Saudi Pro League دوري روشن السعودي
- Season: 2026–27
- Dates: 13 August 2026 – 29 May 2027
- Country: Saudi Arabia
- Matches: 63
- Goals: 174 (2.76 per match)
- Top goalscorer: Ivan Toney (10 goals)
- Biggest home win: Al-Ahli 5–0 Al-Riyadh (4 September 2026)
- Biggest away win: Al-Taawoun 0–6 Al-Hilal (12 September 2026)
- Highest scoring: Al-Ettifaq 4–2 Al-Riyadh (13 August 2026) Al-Hilal 4–2 Al-Faisaly (14 August 2026) Al-Qadsiah 3–3 Al-Ettifaq (11 September 2026) Al-Taawoun 0–6 Al-Hilal (12 September 2026) Neom 4–2 Al-Fateh (13 September 2026)
- Longest winning run: 5 matches Al-Hilal
- Longest unbeaten run: 7 matches Al-Ittihad
- Longest losing run: 3 matches Abha
- Highest attendance: 47,661 Al-Ittihad 2–1 Al-Nassr (5 September 2026)

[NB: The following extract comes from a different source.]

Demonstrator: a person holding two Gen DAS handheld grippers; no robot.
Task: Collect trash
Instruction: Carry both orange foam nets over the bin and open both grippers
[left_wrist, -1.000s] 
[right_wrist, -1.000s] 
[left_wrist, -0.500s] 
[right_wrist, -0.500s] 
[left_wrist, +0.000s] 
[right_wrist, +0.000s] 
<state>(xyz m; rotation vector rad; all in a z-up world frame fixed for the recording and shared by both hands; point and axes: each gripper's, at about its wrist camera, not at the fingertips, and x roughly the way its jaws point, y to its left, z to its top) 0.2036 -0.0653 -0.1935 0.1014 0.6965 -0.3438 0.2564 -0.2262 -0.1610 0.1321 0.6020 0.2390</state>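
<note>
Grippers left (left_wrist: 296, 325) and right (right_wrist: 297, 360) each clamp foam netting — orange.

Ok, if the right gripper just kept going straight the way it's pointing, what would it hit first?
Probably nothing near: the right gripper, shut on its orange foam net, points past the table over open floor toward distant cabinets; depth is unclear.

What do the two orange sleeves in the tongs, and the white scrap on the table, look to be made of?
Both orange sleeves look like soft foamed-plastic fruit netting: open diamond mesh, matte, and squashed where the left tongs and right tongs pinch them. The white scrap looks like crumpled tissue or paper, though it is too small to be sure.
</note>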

= 2026–27 Saudi Pro League =

The 2026–27 Saudi Pro League (known as the Roshn Saudi League for sponsorship reasons) is the 70th season of the top-tier Saudi football league, established in 1957, and the 19th season since it was rebranded as the Saudi Pro League in 2008.

The league started on 13 August 2026 and is scheduled to end on 29 May 2027. It will feature a break from 24 December to 7 February, as the country hosts the 2027 AFC Asian Cup.

The summer registration period for players began on 22 July and ended on 6 September, while the winter period is set for 3 to 31 January 2027.

== Teams ==

18 teams will compete in the league - the top 15 teams from the previous season and the 3 teams promoted from the FD League.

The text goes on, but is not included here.